EXERCISE
What is the number of lines in the entries that contain the word "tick"? Answer with that figure alone.

Items listed in a dataset
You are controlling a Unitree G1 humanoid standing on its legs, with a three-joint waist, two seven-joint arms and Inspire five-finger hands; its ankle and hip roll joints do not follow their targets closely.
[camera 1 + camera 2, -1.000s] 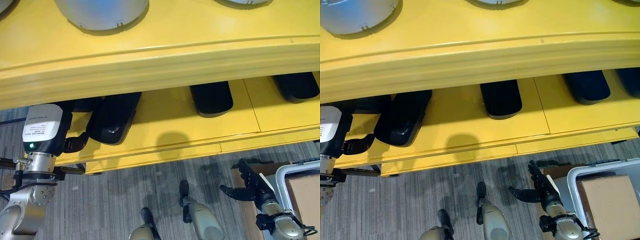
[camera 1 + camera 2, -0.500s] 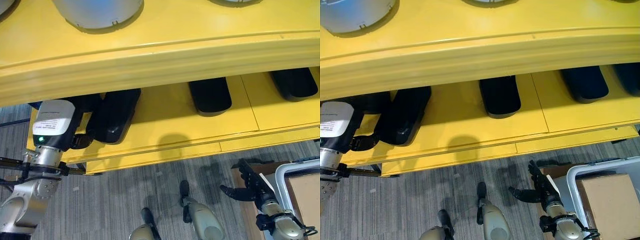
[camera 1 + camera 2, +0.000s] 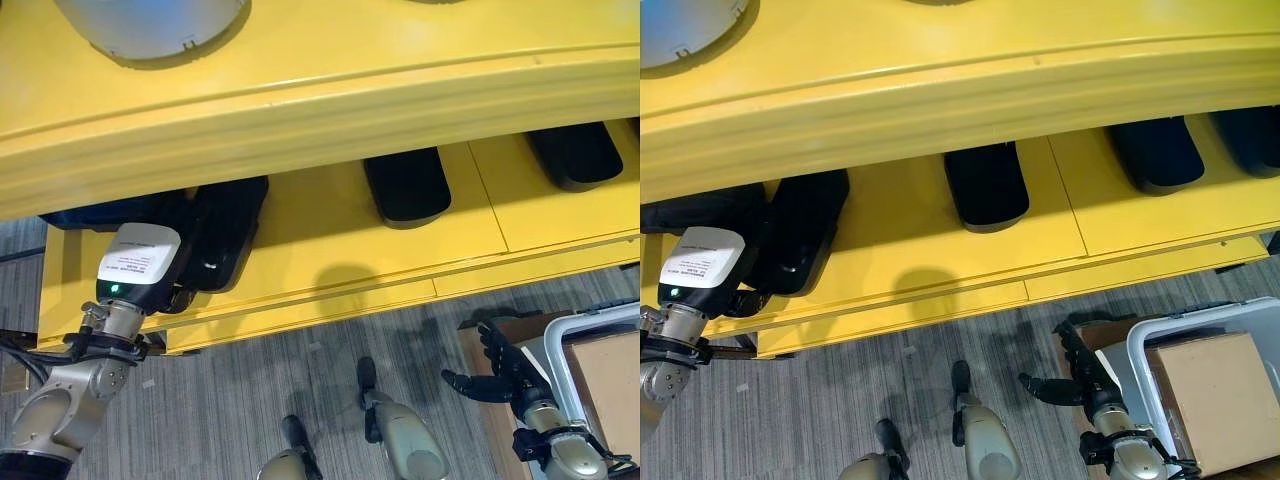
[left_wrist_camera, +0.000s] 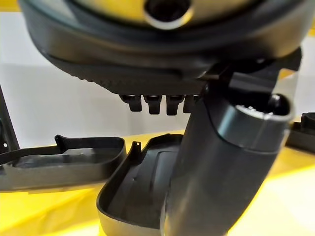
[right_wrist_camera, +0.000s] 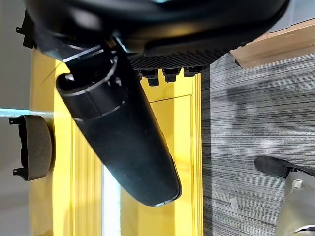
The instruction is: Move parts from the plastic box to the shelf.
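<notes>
Glossy painted shelf, dark moulded plastic parts, carpeted floor.
The yellow shelf (image 3: 330, 220) has a smooth, faintly shiny painted finish. The black parts (image 3: 405, 185) on it look like moulded plastic with a dull satin sheen; the one at 9 o'clock (image 3: 225, 235) shows a soft highlight. The grey floor (image 3: 230, 400) is rough ribbed carpet. At 4 o'clock, the pale plastic box (image 3: 1160, 345) has a smooth rim and holds matt brown cardboard (image 3: 1205, 395). The right hand (image 3: 500, 375) is matt dark plastic.
</notes>
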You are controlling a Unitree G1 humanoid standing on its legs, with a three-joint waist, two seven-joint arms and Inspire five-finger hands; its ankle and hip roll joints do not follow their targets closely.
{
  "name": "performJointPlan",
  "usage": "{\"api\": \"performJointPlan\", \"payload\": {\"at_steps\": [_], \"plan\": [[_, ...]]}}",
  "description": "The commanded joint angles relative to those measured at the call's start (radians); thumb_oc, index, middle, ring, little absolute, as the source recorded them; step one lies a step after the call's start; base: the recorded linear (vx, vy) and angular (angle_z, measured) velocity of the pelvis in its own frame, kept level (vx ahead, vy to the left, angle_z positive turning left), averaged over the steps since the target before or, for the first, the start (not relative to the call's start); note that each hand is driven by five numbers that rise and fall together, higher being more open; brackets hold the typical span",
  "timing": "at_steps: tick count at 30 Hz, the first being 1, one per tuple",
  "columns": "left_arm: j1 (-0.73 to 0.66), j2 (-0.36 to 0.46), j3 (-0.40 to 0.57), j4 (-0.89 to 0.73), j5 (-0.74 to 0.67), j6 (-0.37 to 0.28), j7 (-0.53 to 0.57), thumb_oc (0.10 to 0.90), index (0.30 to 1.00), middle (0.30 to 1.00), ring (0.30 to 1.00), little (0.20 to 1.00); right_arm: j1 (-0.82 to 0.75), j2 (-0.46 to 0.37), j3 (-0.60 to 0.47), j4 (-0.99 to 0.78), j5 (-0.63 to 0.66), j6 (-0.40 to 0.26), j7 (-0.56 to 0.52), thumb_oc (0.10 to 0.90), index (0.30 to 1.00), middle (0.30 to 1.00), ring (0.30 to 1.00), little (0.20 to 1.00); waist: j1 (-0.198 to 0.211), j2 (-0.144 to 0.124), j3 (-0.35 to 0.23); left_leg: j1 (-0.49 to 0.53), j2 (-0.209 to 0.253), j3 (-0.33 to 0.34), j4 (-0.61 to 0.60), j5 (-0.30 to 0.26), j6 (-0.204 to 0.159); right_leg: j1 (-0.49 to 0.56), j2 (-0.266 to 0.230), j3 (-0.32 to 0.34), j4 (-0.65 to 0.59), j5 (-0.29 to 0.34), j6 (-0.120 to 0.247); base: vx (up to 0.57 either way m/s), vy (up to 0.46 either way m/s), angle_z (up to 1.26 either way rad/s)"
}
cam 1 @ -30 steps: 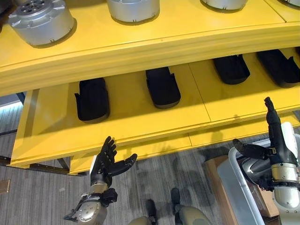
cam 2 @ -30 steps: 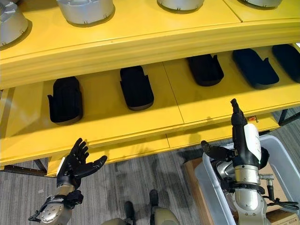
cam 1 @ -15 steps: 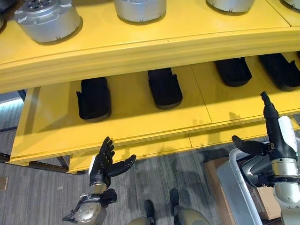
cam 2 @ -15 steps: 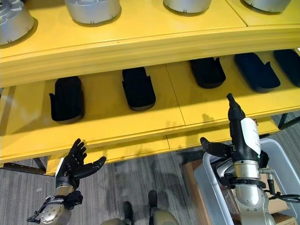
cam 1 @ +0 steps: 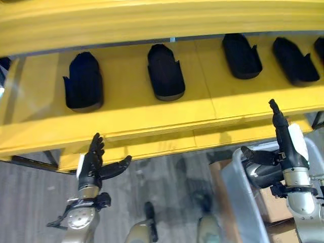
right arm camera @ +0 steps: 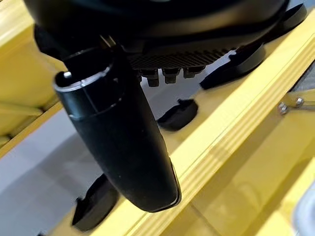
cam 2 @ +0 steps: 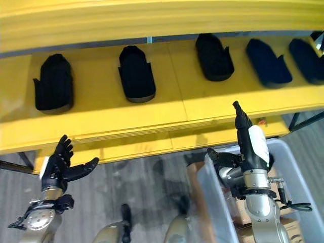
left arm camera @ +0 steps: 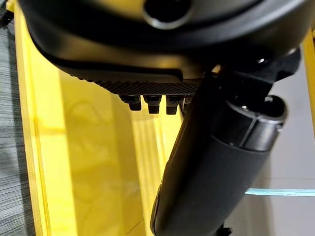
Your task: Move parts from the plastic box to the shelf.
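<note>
Both empty, open hands, left hand (cam 1: 94, 163) and right hand (cam 1: 281, 146), sink below the shelf (cam 1: 152, 119); next, reaching into the plastic box (cam 2: 212, 192).

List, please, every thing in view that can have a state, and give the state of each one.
left hand: open, fingers straight, holding nothing, in front of the shelf edge.
right hand: open, fingers pointing up, holding nothing, above the plastic box.
plastic box: open on top, on the floor; contents unclear.
shelf: loaded, black parts lying flat in a row.
</note>
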Motion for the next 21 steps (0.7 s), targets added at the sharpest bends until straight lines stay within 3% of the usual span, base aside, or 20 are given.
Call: {"api": "performJointPlan", "payload": {"at_steps": [1, 2, 6, 18, 21], "plan": [[-0.019, 0.022, 0.036, -0.132, 0.035, -0.098, -0.004, 0.9, 1.0, 1.0, 1.0, 1.0, -0.068, -0.067, -0.1, -0.092, -0.01, -0.077, -0.047, 0.9, 1.0, 1.0, 1.0, 1.0, -0.016, -0.006, -0.07, 0.016, 0.042, -0.019, 0.072, -0.077, -0.002, -0.003, 0.025, -0.057, 0.025, -0.005, -0.021, 0.01, -0.229, -0.18], [-0.02, 0.021, 0.029, -0.133, 0.033, -0.092, -0.013, 0.9, 1.0, 1.0, 1.0, 1.0, -0.074, -0.079, -0.112, -0.098, -0.003, -0.079, -0.047, 0.9, 1.0, 1.0, 1.0, 1.0, -0.019, -0.004, -0.064, 0.016, 0.068, -0.023, 0.061, -0.06, -0.017, -0.008, 0.046, -0.069, 0.039, -0.03, -0.031, -0.01, -0.217, -0.17], [-0.028, 0.02, 0.014, -0.143, 0.018, -0.088, -0.018, 0.9, 1.0, 1.0, 1.0, 1.0, -0.114, -0.12, -0.125, -0.111, -0.007, -0.084, -0.073, 0.9, 1.0, 1.0, 1.0, 1.0, -0.022, 0.013, -0.037, 0.011, 0.101, -0.021, 0.053, -0.044, -0.03, -0.049, 0.072, -0.085, 0.11, -0.074, -0.05, -0.03, -0.158, 0.0], [-0.055, 0.027, -0.013, -0.162, 0.013, -0.094, -0.016, 0.9, 1.0, 1.0, 1.0, 1.0, -0.249, -0.211, -0.104, -0.132, -0.045, -0.091, -0.112, 0.9, 1.0, 1.0, 1.0, 1.0, -0.02, 0.042, 0.008, -0.019, 0.119, -0.012, 0.077, -0.048, -0.033, -0.142, 0.1, -0.069, 0.211, -0.115, -0.073, -0.02, -0.048, -0.01], [-0.061, 0.044, -0.019, -0.183, 0.002, -0.11, -0.006, 0.9, 1.0, 1.0, 1.0, 1.0, -0.324, -0.297, -0.074, -0.113, -0.049, -0.091, -0.113, 0.9, 1.0, 1.0, 1.0, 1.0, -0.01, 0.043, 0.03, -0.045, 0.121, -0.014, 0.115, -0.065, -0.033, -0.174, 0.103, -0.06, 0.249, -0.126, -0.082, -0.05, -0.035, 0.0]]}}
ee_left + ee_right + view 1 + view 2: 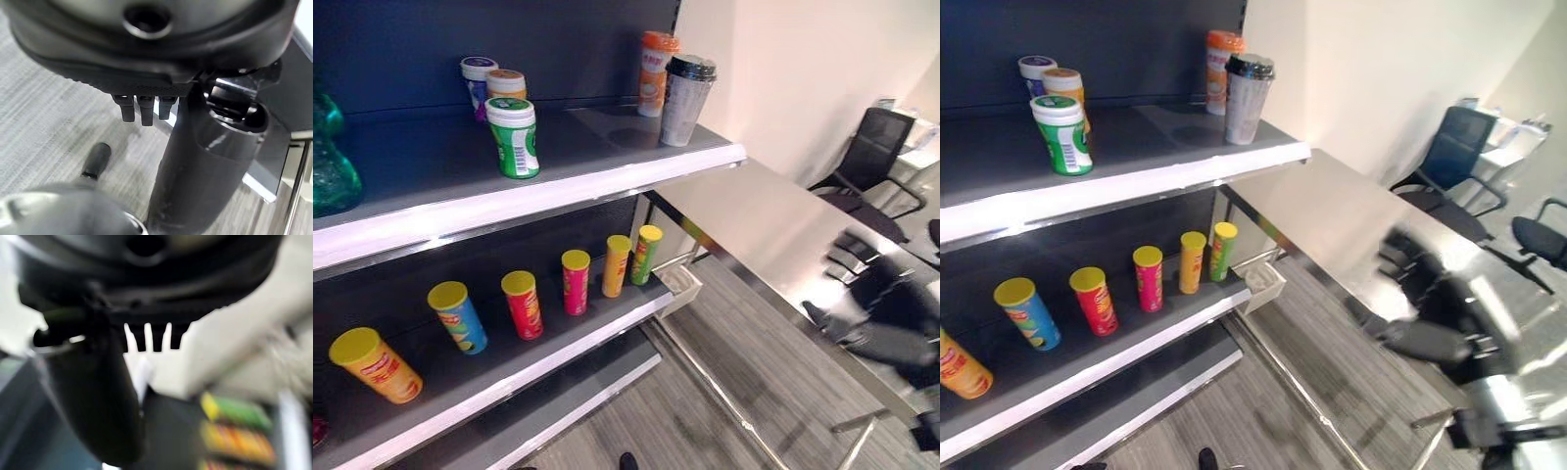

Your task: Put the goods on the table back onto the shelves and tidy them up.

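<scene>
— Pale walls and a grey striped floor (744, 392) frame it all. What is the biggest thing?

— A dark shelf unit (460, 211) with white-edged boards, on the left. Next, a shiny steel table (773, 230) that runs from the shelf's end toward the right, with office chairs (871, 157) behind it.

— Where are the goods?

— On the shelves. The upper board holds a tall clear cup with a black lid (685, 98) near its right end, an orange cup (656, 70) just behind it, a green jar (514, 137) and two small tubs (489, 83). Below stands a row of yellow-lidded crisp cans (576, 282), all leaning.

— And the hands?

— The right hand (876, 304) hangs over the table's right part, fingers relaxed and spread, holding nothing. The left hand (146, 105) hangs above the floor, fingers straight, empty.
</scene>
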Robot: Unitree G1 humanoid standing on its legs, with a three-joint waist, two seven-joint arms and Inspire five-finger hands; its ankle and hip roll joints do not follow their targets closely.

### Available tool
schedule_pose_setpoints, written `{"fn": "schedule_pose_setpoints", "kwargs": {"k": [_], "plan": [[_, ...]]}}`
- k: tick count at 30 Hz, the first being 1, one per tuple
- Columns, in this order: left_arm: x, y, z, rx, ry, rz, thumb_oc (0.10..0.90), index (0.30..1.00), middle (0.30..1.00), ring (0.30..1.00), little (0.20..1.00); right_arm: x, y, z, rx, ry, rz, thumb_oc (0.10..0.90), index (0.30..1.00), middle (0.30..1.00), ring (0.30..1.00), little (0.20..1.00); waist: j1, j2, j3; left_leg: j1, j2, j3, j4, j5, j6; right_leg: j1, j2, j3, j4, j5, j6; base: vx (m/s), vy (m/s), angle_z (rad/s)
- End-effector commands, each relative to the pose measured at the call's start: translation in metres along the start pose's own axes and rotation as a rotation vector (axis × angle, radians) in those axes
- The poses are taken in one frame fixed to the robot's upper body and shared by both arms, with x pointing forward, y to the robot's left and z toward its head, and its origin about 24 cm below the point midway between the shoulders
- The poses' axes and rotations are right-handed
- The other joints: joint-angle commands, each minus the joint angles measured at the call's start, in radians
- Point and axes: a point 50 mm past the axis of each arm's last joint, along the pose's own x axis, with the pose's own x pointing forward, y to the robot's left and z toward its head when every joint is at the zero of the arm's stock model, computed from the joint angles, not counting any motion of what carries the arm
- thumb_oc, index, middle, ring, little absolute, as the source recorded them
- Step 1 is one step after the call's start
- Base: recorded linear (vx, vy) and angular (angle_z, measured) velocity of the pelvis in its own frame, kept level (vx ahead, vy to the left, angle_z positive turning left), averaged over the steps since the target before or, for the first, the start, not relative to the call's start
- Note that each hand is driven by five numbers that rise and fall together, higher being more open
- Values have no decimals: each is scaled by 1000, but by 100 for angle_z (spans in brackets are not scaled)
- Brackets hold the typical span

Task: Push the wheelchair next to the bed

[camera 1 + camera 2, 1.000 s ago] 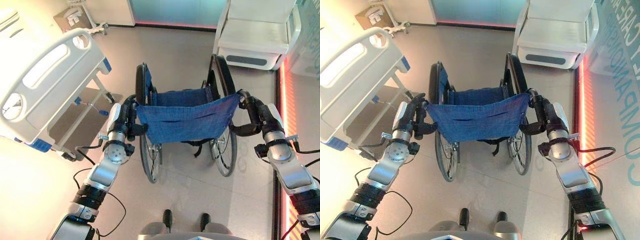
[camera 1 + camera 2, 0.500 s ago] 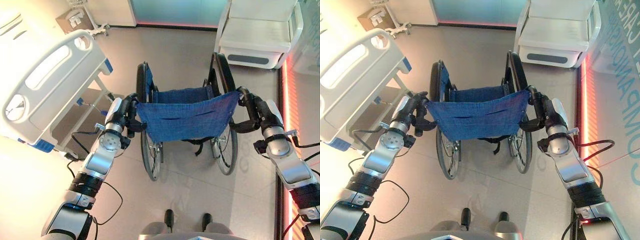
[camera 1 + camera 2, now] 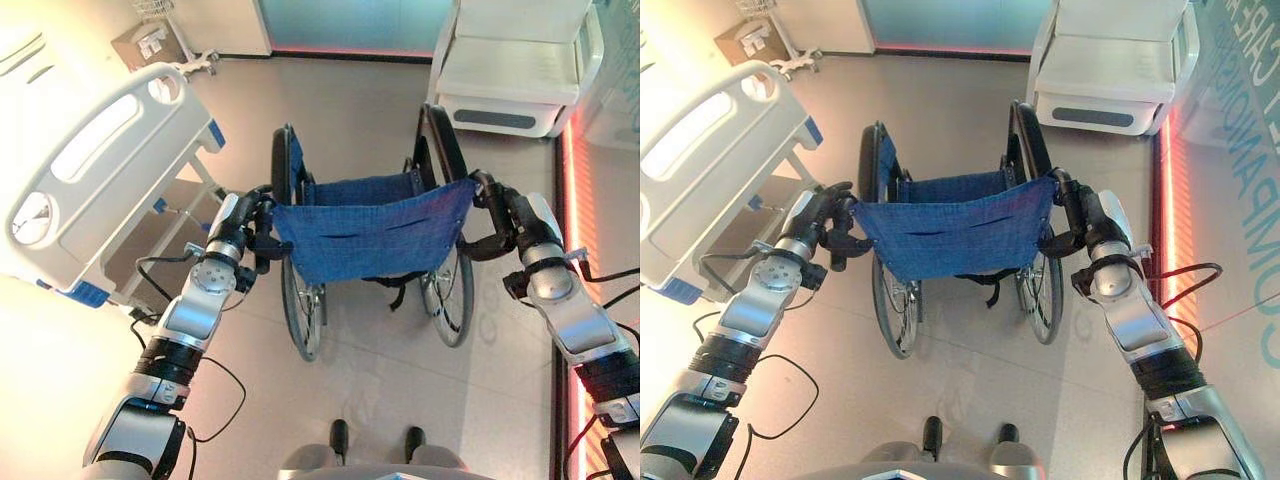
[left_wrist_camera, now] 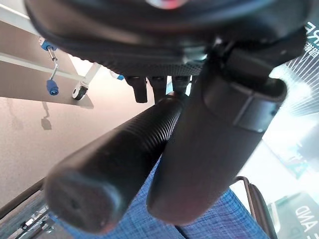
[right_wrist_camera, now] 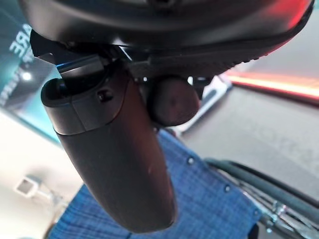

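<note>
one wheelchair [image 3: 372, 232], one bed [image 3: 95, 175] beside it; left robot hand [image 3: 245, 222] and right robot hand [image 3: 505, 215] each curled round a push handle.

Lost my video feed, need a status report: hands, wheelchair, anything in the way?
Left hand shut on left push handle, right hand on right push handle. Wheelchair upright, bed ahead-left, apart. White armchair ahead-right; floor between open.

Both arms reach forward, left robot hand [image 3: 243, 225] and right robot hand [image 3: 508, 222] curled closed around grips.
</note>
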Motion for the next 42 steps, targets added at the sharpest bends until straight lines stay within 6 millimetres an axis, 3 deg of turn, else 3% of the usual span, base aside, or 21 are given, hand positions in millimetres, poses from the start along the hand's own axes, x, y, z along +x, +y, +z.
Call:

ANSWER TO THIS EXERCISE
2